Das Verbrechen: Kommissarin Lunds 1. Fall
Ende der Straße. Ein Betonstreifen. Ein Weg am Wasser. Keine Autos. Keine Lichter. Kein Lebenszeichen. Theis Birk Larsen ließ die Vorderräder auf den Weg rollen. Zog die Handbremse. Fast eine Stunde hatten sie so nebeneinander gesessen und waren durch die Stadt gefahren. Richtung Norden. Richtung nirgendwo. Hatten kaum ein Wort gesprochen. Jetzt stellte er den Motor ab. Machte die Scheinwerfer aus. Nur die schwache Innenbeleuchtung über dem Rückspiegel war noch zwischen ihnen.
Das Handy in Birk Larsens Anzugtasche klingelte wieder. Er nahm es heraus. Schaltete es aus, ohne sich zu melden. Steckte es wieder ein. Starrte vor sich hin.
»Was soll das werden?«, fragte der Lehrer. »Was …?«
Birk Larsen griff nach unten, öffnete die Tür, stieg aus. Er zog das Jackett seines schwarzen Anzugs enger um seine massige Gestalt. Ging durch den böigen Wind und den eiskalten Regen ans Wasser. Drehte sich um, schaute zum Transporter zurück. Ein dunkles Gesicht hinter der Scheibe. Besorgt, grau in dem schwachen Licht. Birk Larsen zog ein Päckchen Zigaretten hervor, versuchte, sich in dem strömenden Regen eine anzuzünden. Schützte sie mit seiner mächtigen Schulter. Brachte ein Flämmchen zustande.
Allein in seinem Büro, hatte Troels Hartmann wieder die Nachrichten eingeschaltet. Es hatte eine Zeit gegeben, da hatte er sich danach gesehnt, im Rampenlicht zu stehen. Das war vorbei. Jetzt nicht mehr. Nicht unter diesen Umständen.

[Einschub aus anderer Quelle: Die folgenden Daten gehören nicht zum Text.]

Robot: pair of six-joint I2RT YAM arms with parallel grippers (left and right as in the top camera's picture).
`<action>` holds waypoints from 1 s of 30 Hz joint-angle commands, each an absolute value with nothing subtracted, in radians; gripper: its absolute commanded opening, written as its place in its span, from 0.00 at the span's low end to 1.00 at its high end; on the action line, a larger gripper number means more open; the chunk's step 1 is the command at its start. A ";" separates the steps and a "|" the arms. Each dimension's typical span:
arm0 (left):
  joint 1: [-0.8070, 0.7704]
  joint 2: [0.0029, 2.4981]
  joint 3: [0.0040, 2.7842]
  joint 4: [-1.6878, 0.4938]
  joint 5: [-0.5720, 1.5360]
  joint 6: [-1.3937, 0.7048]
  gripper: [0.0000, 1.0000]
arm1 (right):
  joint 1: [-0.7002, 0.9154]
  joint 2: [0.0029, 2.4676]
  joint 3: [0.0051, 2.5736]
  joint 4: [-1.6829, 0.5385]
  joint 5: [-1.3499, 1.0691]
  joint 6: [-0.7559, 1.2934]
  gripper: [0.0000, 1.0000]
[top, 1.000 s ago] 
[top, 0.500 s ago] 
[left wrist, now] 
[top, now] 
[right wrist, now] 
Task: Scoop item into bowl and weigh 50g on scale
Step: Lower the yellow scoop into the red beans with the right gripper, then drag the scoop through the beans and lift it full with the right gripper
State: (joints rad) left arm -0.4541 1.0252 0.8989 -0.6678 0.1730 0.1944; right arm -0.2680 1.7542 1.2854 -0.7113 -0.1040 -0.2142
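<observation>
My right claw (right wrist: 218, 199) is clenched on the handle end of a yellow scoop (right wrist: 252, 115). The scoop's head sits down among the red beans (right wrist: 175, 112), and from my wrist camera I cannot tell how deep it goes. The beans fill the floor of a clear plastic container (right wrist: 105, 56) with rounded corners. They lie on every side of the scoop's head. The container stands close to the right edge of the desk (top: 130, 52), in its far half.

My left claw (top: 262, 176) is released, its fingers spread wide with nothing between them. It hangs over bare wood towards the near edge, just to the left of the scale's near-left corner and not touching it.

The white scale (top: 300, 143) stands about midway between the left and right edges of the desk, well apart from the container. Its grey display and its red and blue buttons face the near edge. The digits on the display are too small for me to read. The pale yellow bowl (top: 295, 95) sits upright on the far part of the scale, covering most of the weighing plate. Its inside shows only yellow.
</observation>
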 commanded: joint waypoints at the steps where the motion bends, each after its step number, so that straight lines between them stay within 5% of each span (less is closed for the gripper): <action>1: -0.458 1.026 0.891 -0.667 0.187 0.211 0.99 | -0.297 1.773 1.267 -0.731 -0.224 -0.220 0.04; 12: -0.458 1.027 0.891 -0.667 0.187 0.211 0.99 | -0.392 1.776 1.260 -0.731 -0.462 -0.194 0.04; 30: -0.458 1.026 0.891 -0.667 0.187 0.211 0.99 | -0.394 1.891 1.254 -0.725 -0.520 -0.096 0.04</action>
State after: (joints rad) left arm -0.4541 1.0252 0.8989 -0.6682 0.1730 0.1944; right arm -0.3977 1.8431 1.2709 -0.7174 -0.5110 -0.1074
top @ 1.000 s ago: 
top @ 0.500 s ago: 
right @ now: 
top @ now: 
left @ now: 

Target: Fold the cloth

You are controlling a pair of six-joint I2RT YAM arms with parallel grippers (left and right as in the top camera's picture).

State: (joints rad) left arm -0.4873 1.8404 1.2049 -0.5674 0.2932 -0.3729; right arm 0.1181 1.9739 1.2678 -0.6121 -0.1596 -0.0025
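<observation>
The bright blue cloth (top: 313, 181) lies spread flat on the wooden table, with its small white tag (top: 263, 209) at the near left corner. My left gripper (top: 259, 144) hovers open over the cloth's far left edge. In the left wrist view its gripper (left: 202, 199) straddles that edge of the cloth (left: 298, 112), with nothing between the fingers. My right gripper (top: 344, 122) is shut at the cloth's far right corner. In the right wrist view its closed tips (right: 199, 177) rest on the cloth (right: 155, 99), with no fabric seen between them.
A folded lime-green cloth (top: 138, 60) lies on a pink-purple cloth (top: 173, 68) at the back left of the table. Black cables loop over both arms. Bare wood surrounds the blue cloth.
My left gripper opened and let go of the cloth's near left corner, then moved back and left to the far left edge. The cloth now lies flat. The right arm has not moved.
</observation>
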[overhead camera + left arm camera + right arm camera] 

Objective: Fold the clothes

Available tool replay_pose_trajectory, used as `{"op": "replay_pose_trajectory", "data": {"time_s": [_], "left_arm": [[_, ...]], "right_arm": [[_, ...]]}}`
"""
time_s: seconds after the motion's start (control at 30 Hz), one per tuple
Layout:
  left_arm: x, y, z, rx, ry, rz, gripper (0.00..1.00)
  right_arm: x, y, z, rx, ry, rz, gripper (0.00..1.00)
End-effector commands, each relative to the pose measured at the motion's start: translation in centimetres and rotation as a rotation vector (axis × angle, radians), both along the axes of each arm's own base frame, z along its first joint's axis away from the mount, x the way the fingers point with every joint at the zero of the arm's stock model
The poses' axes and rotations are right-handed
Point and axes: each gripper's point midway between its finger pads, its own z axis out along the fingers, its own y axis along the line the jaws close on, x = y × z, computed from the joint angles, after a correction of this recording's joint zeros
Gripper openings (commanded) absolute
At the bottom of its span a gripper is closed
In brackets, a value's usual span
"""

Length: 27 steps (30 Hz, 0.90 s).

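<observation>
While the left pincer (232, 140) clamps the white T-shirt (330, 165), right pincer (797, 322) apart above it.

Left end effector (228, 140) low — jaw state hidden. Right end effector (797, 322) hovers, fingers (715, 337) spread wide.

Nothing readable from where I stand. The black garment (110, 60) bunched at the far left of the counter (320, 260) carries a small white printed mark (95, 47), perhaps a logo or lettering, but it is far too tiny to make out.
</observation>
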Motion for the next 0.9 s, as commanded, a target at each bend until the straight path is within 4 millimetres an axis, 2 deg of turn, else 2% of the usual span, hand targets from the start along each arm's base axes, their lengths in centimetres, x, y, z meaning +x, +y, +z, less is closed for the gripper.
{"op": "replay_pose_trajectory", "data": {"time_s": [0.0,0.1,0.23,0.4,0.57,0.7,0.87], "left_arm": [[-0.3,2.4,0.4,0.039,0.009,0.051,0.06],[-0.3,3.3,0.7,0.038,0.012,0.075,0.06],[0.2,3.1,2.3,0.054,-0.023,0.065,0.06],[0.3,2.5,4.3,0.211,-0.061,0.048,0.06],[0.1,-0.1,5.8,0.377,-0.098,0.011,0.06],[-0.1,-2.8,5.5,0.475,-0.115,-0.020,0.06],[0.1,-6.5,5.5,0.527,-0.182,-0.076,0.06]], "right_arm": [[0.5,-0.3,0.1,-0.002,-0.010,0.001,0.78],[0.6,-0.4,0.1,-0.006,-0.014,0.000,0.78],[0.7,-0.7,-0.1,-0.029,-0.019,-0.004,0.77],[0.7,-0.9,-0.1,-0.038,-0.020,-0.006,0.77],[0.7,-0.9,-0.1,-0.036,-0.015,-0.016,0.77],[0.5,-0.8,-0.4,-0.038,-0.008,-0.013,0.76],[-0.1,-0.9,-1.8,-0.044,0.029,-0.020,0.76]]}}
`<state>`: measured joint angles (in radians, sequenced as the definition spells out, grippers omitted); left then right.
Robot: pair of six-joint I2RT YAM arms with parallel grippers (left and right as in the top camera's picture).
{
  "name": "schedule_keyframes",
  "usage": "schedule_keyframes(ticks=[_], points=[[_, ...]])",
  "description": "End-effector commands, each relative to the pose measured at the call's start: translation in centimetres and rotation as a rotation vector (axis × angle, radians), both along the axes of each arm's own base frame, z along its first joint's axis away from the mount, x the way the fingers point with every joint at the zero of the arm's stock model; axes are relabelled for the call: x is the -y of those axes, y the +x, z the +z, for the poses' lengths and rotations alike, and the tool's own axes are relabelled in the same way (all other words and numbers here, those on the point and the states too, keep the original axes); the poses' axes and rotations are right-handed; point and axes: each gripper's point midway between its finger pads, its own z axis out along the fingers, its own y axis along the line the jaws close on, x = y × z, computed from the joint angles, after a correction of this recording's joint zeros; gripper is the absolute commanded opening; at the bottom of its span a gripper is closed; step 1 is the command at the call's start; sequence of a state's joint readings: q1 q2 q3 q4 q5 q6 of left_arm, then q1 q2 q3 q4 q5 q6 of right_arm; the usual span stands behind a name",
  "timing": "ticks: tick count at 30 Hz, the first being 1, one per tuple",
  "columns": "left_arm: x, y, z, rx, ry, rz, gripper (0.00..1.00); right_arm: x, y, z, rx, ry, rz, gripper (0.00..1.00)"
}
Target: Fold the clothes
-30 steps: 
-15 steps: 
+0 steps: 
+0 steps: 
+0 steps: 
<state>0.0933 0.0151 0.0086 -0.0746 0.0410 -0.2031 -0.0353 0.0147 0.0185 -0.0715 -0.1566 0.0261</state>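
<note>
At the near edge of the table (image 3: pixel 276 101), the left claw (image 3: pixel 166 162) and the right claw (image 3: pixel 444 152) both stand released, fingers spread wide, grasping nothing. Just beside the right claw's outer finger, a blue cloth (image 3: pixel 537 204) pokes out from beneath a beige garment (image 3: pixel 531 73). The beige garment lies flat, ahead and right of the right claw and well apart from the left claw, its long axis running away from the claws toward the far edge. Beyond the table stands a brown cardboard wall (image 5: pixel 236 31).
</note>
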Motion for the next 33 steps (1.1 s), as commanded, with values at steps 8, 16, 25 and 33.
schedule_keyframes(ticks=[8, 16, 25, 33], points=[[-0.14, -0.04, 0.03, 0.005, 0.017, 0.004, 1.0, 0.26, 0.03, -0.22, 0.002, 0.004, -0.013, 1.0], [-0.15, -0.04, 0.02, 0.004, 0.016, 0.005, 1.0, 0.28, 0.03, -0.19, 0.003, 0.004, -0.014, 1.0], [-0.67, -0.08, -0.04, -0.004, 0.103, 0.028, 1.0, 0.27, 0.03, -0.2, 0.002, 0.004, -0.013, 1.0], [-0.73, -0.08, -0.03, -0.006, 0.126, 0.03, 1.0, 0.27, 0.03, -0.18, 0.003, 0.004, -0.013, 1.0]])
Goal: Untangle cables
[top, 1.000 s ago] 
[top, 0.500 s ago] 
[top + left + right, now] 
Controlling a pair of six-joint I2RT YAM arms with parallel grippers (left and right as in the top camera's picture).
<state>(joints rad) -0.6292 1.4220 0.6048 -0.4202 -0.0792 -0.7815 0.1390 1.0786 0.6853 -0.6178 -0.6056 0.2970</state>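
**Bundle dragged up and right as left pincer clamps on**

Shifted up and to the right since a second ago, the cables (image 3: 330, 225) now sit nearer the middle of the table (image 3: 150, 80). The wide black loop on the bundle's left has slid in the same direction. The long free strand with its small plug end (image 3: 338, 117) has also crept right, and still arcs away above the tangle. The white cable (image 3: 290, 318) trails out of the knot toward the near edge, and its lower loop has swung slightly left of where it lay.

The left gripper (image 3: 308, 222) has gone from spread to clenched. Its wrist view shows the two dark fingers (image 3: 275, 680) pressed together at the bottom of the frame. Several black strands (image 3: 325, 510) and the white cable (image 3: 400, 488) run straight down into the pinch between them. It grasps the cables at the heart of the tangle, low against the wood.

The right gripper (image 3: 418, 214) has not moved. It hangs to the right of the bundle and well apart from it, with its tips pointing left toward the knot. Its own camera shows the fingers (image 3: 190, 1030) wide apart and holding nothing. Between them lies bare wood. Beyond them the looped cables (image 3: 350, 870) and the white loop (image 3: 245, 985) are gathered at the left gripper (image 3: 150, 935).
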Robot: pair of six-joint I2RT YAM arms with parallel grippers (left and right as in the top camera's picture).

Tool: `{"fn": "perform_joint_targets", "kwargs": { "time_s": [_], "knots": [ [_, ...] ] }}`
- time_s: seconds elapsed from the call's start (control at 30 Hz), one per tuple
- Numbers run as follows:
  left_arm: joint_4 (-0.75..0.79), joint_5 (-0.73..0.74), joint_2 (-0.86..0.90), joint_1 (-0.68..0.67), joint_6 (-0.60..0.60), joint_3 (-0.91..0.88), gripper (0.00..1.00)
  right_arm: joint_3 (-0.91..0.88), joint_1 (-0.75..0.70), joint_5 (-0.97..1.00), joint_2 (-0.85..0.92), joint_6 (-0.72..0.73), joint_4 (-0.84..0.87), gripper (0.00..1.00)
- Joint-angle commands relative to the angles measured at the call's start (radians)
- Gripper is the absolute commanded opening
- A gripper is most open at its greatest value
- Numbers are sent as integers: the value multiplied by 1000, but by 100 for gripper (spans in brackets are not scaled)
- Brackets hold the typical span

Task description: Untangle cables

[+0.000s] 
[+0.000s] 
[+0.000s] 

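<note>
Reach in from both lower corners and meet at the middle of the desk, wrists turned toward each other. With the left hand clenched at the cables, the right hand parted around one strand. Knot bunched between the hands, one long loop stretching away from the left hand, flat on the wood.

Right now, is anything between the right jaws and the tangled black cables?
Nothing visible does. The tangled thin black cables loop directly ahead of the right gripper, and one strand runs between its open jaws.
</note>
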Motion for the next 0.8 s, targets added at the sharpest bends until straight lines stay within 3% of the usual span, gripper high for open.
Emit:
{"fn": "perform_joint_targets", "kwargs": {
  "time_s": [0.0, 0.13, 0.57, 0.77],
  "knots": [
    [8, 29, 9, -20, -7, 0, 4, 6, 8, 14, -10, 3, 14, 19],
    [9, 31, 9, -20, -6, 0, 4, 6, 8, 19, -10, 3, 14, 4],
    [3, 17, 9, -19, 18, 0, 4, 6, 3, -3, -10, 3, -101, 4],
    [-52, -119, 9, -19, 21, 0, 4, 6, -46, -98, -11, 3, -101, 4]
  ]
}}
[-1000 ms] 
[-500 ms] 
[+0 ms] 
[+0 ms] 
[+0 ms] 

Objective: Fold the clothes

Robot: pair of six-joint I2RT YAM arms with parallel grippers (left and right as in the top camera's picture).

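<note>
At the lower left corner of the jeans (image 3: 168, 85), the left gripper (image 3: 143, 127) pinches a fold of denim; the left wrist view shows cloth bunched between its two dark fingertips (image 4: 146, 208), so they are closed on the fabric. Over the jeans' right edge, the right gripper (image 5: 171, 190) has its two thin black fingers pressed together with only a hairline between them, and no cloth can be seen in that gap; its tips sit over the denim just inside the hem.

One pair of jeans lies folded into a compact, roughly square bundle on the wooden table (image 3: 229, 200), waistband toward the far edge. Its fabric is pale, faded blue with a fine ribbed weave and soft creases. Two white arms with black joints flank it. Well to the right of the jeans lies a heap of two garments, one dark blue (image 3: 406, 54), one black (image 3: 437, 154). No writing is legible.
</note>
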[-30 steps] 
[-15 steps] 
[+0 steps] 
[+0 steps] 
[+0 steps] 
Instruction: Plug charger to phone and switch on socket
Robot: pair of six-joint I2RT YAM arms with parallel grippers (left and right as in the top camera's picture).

»Der Kampf um das Amt des Oberbürgermeisters nahm heute Abend eine dramatische Wendung, als Bremer einem Repräsentanten von Hartmanns Integrationsprojekt vorwarf, in einen Mordfall verwickelt zu sein.«
Rie Skovgaard kam herein und wimmelte am Handy einen weiteren Reporter, der ein Interview haben wollte, mit dem üblichen »kein Kommentar« ab. Sie legte auf und gab Hartmann ein Blatt Papier.
»Die Zentrumspartei will ein Meeting. Ich musste es ihnen versprechen.«
Hartmann schaltete den Fernseher aus. Skovgaard ging hinaus.
»Was sagt die Polizei?«, fragte er.
Sie blieb an der Tür stehen.
»Da ist niemand zu erreichen. Troels?«
Sie wirkte nicht einmal müde. Sie war in der turbulenten Welt der Kommunalpolitik groß geworden, aus der sein Vater ausgeschlossen worden war. Das alles schien ihr im Blut zu liegen.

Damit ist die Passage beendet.